■ **Exercise instructions**
Set down the material in full. Keep every line exactly as it is.

■ **Data**
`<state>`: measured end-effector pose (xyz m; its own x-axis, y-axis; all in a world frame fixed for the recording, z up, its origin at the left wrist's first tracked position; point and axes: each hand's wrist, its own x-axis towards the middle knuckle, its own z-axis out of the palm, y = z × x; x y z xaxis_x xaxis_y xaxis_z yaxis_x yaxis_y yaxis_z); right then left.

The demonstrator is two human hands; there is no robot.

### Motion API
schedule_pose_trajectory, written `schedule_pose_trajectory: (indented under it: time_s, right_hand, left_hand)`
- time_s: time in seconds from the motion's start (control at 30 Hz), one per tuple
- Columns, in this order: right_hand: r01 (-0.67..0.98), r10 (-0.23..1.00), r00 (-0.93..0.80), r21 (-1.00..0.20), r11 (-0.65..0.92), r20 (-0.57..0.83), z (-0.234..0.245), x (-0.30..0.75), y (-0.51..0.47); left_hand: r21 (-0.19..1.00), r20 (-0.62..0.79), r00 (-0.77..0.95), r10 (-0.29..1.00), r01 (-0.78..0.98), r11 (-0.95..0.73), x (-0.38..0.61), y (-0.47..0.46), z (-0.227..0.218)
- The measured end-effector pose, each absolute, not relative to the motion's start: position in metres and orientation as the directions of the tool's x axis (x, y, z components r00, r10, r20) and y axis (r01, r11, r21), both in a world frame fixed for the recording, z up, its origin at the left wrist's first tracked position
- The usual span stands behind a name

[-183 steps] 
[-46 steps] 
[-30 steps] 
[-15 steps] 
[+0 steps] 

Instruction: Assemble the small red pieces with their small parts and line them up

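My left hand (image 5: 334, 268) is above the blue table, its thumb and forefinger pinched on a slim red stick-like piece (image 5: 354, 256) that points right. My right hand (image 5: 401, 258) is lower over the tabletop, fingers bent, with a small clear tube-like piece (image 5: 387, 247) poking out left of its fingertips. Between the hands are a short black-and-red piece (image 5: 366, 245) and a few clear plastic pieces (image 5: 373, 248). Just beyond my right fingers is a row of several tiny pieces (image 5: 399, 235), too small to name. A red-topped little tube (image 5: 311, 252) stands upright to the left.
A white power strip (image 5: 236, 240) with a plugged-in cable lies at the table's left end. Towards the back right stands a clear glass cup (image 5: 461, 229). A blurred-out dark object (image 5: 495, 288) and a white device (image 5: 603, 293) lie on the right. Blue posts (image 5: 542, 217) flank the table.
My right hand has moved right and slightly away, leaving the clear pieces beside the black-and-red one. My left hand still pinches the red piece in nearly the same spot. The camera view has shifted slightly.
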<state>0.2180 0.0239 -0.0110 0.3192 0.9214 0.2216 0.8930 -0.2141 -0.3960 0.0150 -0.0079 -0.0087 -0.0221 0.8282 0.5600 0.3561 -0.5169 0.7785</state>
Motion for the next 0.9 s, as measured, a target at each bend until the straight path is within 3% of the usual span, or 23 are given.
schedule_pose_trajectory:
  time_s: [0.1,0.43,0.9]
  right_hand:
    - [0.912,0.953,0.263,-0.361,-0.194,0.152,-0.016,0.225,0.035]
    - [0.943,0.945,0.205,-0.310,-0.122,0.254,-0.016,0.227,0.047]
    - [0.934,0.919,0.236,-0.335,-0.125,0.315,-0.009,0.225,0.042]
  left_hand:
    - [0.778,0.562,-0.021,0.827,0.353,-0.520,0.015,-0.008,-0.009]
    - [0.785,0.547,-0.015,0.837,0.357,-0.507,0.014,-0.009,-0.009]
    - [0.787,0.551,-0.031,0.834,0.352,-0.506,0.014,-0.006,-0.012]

■ **Problem solution**
`<state>`: measured end-effector pose (xyz m; its own x-axis, y-axis; all in a world frame fixed for the recording, z up, its origin at the left wrist's first tracked position; point and axes: each hand's wrist, its own x-axis towards the middle knuckle, its own z-axis out of the palm, y = z × x; x y z xaxis_x xaxis_y xaxis_z yaxis_x yaxis_y yaxis_z); right then left.

The demonstrator is two human hands; there is no robot.

### Motion API
schedule_pose_trajectory, written `schedule_pose_trajectory: (indented under it: time_s, right_hand, left_hand)`
- time_s: time in seconds from the motion's start (control at 30 Hz), one per tuple
- Columns, in this order: right_hand: r01 (-0.67..0.98), r10 (-0.23..1.00), r00 (-0.93..0.80), r21 (-1.00..0.20), r11 (-0.65..0.92), r20 (-0.57..0.83), z (-0.234..0.245), x (-0.30..0.75), y (-0.51..0.47); left_hand: r21 (-0.19..1.00), r20 (-0.62..0.79), r00 (-0.77..0.95), r10 (-0.29..1.00), r01 (-0.78..0.98), r11 (-0.95..0.73), x (-0.38..0.61), y (-0.47..0.46), z (-0.227..0.218)
- The measured end-effector pose, each absolute, not relative to the motion's start: position in metres and orientation as the directions of the tool's x axis (x, y, z components r00, r10, r20) and y axis (r01, r11, r21), both in a world frame fixed for the recording, z up, its origin at the left wrist's first tracked position
- The usual span stands behind a name

[-183 steps] 
[-46 steps] 
[-30 steps] 
[-15 steps] 
[+0 steps] 

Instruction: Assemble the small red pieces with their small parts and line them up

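My left hand (image 5: 334, 268) is above the blue table, its thumb and forefinger pinched on a slim red stick-like piece (image 5: 354, 256) that points right. My right hand (image 5: 401, 258) is lower over the tabletop, fingers bent, with a small clear tube-like piece (image 5: 387, 247) poking out left of its fingertips. Between the hands are a short black-and-red piece (image 5: 366, 245) and a few clear plastic pieces (image 5: 373, 248). Just beyond my right fingers is a row of several tiny pieces (image 5: 399, 235), too small to name. A red-topped little tube (image 5: 311, 252) stands upright to the left.
A white power strip (image 5: 236, 240) with a plugged-in cable lies at the table's left end. Towards the back right stands a clear glass cup (image 5: 461, 229). A blurred-out dark object (image 5: 495, 288) and a white device (image 5: 603, 293) lie on the right. Blue posts (image 5: 542, 217) flank the table.
My right hand has moved right and slightly away, leaving the clear pieces beside the black-and-red one. My left hand still pinches the red piece in nearly the same spot. The camera view has shifted slightly.
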<state>0.2180 0.0239 -0.0110 0.3192 0.9214 0.2216 0.8930 -0.2141 -0.3960 0.0150 -0.0079 -0.0087 -0.0221 0.8282 0.5600 0.3561 -0.5169 0.7785</state>
Motion for the next 0.9 s, as measured, a target at each bend until the straight path is within 3% of the usual span, or 23 are given.
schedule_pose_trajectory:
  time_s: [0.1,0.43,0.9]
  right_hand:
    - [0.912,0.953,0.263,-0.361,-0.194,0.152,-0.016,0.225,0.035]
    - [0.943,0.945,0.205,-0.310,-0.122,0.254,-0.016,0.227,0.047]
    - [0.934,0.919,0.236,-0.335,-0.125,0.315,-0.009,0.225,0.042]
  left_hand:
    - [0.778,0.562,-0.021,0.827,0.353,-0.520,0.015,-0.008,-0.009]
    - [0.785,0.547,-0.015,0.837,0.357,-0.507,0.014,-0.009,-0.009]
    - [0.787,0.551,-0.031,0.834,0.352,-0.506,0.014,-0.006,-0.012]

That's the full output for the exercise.